# Tasks

## Task 1: Predict the topic labels of discussions

### Purpose

We apply the natural language technologies, such as n-gram and stemming, we've learned in class to generate useful features and evaluate their effectiveness on classifying argument discussions into 10 labeled topic groups. The architecture for this task is as below:

![alt text](imgs/task1-arch.png "Architecture")


### Preprocessing

| Topic        | # of discussions  |
| ------------- |:-------------:|
| abortion | 564 |
| climate change | 40 |
| communism vs capitalism | 38 |
| death penalty | 25 |
| evolution | 871 |
| existence of God | 105 |
| gay marriage | 305 |
| gun control | 824 |
| healthcare | 81 |
| marijuana legalization | 13 |



For each discussion, 
1. We first filtered characters that are neither numbers nor english letters (e.g. "[A-Za-z0-9]" in regular expression). 
2. We filtered stopwords in text. The stopword list, which contains 2,400 stopwords for 11 languages, is from the stopword corpus created by Porter et al. (2001). 
3. We adopted Porter stemmer to convert words in dicussions to their stemmed form. There are 98,988 distinct stems used in our dataset.
4. We took the stems as unigrams and built an unigram occurrence vector as the representation of discussion.

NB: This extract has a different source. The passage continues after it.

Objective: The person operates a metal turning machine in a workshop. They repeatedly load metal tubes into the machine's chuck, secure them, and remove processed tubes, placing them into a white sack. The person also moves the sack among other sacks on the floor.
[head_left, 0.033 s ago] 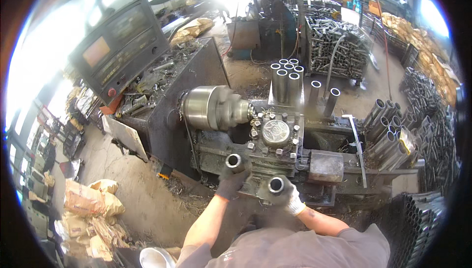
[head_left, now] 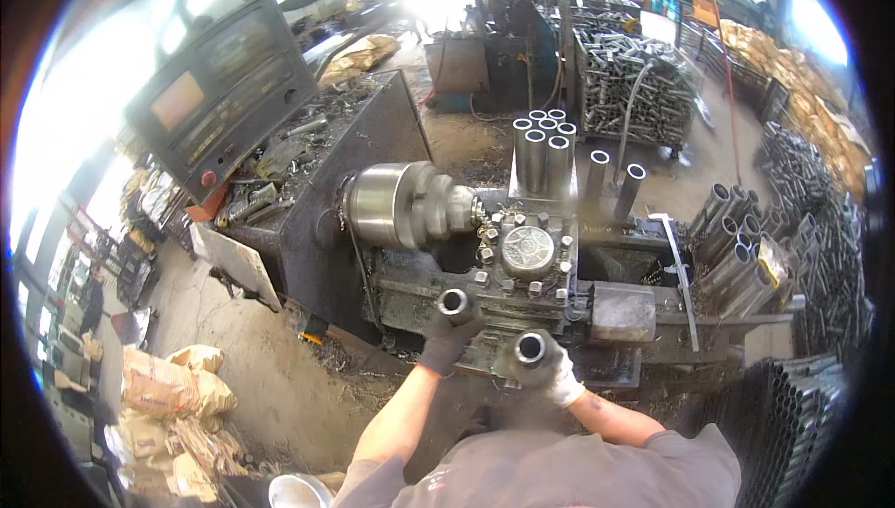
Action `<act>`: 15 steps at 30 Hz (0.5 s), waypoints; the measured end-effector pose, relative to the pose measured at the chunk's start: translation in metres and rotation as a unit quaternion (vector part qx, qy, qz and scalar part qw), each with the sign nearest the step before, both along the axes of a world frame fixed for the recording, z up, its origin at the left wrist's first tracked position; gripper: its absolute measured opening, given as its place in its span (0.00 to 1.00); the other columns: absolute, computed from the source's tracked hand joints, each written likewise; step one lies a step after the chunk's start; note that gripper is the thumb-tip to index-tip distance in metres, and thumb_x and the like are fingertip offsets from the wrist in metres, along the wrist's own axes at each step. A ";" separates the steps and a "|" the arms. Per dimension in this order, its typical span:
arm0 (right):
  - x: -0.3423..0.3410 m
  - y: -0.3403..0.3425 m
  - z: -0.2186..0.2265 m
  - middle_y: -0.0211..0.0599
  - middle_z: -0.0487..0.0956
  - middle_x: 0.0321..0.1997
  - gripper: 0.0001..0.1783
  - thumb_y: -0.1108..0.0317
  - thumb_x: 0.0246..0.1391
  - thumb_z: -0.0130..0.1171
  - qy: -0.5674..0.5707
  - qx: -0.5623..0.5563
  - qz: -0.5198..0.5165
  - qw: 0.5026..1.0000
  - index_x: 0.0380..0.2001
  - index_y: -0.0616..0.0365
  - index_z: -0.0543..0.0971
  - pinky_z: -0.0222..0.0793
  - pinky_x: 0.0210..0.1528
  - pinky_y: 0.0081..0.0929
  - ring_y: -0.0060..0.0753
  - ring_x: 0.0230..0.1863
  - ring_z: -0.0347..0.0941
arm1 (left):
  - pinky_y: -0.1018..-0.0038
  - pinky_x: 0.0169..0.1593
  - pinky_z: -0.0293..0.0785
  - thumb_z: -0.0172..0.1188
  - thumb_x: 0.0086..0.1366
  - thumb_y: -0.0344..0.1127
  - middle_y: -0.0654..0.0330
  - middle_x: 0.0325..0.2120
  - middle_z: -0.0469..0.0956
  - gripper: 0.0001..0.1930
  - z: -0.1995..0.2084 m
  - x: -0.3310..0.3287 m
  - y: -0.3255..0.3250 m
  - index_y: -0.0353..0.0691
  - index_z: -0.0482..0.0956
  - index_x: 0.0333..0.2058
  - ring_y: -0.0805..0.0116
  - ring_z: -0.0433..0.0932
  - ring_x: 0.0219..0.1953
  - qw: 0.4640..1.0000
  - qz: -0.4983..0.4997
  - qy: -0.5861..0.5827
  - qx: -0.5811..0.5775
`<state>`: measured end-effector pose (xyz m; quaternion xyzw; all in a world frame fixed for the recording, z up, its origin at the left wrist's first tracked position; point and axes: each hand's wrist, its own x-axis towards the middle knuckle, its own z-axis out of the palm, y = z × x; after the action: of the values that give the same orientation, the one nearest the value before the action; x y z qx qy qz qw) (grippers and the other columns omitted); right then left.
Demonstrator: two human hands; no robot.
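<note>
My left hand (head_left: 451, 340), in a dark glove, is wrapped around a short metal tube (head_left: 454, 303) held upright, its open end facing up. To the right, my right hand (head_left: 556, 377), in a glove with a white cuff, grips a second metal tube (head_left: 530, 350), also open end up. Both tubes are in front of a lathe's tool post (head_left: 528, 254), which is ringed with bolts. Left of the post is the lathe chuck (head_left: 396, 205), its jaws blurred. My fingers are partly hidden behind the tubes.
Several tubes (head_left: 534, 158) stand upright behind the tool post, with two more to their right. A caliper (head_left: 679, 284) lies across the lathe bed. More tubes (head_left: 741, 256) lean at the right. A control panel (head_left: 219, 89) stands left; paper sacks (head_left: 172, 382) lie on the floor.
Both hands, still holding their tubes, appear slightly further right as the view shifts a little. The chuck's blurred jaws look different in outline.
</note>
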<state>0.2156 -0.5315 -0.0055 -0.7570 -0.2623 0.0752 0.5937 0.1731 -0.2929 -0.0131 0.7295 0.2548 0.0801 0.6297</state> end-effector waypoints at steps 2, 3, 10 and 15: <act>-0.002 0.011 -0.009 0.44 0.87 0.39 0.26 0.61 0.45 0.79 -0.042 -0.046 -0.085 0.994 0.47 0.53 0.80 0.83 0.42 0.40 0.46 0.39 0.87 | 0.65 0.49 0.78 0.78 0.54 0.32 0.61 0.41 0.80 0.25 -0.006 0.018 0.011 0.38 0.78 0.49 0.65 0.79 0.43 0.980 -0.048 -0.126 0.148; -0.002 0.014 -0.012 0.44 0.86 0.39 0.27 0.60 0.45 0.79 -0.061 -0.019 -0.086 0.994 0.47 0.54 0.80 0.83 0.42 0.40 0.47 0.39 0.87 | 0.64 0.53 0.76 0.77 0.56 0.30 0.57 0.45 0.80 0.25 -0.009 0.023 0.015 0.37 0.77 0.51 0.60 0.78 0.47 0.970 -0.069 -0.149 0.177; -0.016 -0.016 0.037 0.53 0.87 0.46 0.37 0.59 0.45 0.80 -0.105 -0.235 -0.091 0.962 0.57 0.61 0.79 0.84 0.48 0.38 0.48 0.44 0.87 | 0.62 0.67 0.71 0.74 0.60 0.36 0.50 0.54 0.79 0.37 -0.039 -0.021 0.046 0.41 0.68 0.67 0.56 0.75 0.63 0.986 -0.064 -0.123 0.095; 0.013 -0.047 0.119 0.50 0.87 0.46 0.19 0.68 0.53 0.71 0.059 -0.205 -0.011 0.977 0.47 0.66 0.84 0.82 0.50 0.31 0.35 0.45 0.85 | 0.58 0.59 0.76 0.56 0.76 0.41 0.49 0.51 0.81 0.15 -0.112 -0.130 0.165 0.35 0.83 0.48 0.58 0.81 0.51 0.939 0.334 -0.062 -0.054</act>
<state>0.2281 -0.5786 0.1131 -0.8597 -0.1969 0.1655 0.4414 0.0432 -0.1282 -0.1246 0.5611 0.4480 0.3170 0.6197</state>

Since the number of unigrams is large, most of representation vectors are sparse. It is an known issue which may affect classification performance. Our future goal would be adopt some dimension reduction methods to reduce the size of feature vectors.

### Article Classification
We split the dataset into 75% stratified training data and 25% testing data. We trained a multi-class SVM model with linear kernel (LIBSVM, proposed by Chang et al., 2011). We performed 5-fold cross validation and the average accuracy is 87.58%.

### Python Programs

In [2]:
# Run task1.py
# - The testing accuracy is about 87%. 
# - The SVM model (kernel='linear', Penalty parameter C=1) is saved as svm_model.pkl
# - Some additional dump files:
#     - unigram_dict.pickle: binary dump of unigram_dict
#     - unigram_dict.txt: list all unigrams
#     - discussions_unigram_label_dict.txt: unigram vectors of dicussions, the format of each row: 
#     "[Discussion ID],[Discussion Topic Label in text],[Discussion Unigram Occurance Vector]"
# - The trained model can achieve higher than 90% accuracy when testing on all discussions
# - The accuracy when doing 5-fold cross validation: [ 0.88541667  0.88327526  0.85888502  0.86713287  0.88421053]

import task1
task1.main()

Loading dataset files...
5000 dicussions were loaded
10000 dicussions were loaded
11799 dicussions were loaded
Loading topic file...
Loading author stance file...
===== Start preprocessing =====
[nltk_data] Downloading package stopwords to /home/tomelf/nltk_data...
[nltk_data]   Package stopwords is already up-to-date!
Load unigram_dict ... 
Load discussions_unigram_label_dict ... 
1000 discussions were loaded
2000 discussions were loaded
2865 discussions were loaded
===== Done! =====
Divide data into train/test sets
Load pre-trained SVM model
5-fold cross validation: [ 0.88541667  0.88327526  0.85888502  0.86713287  0.88421053]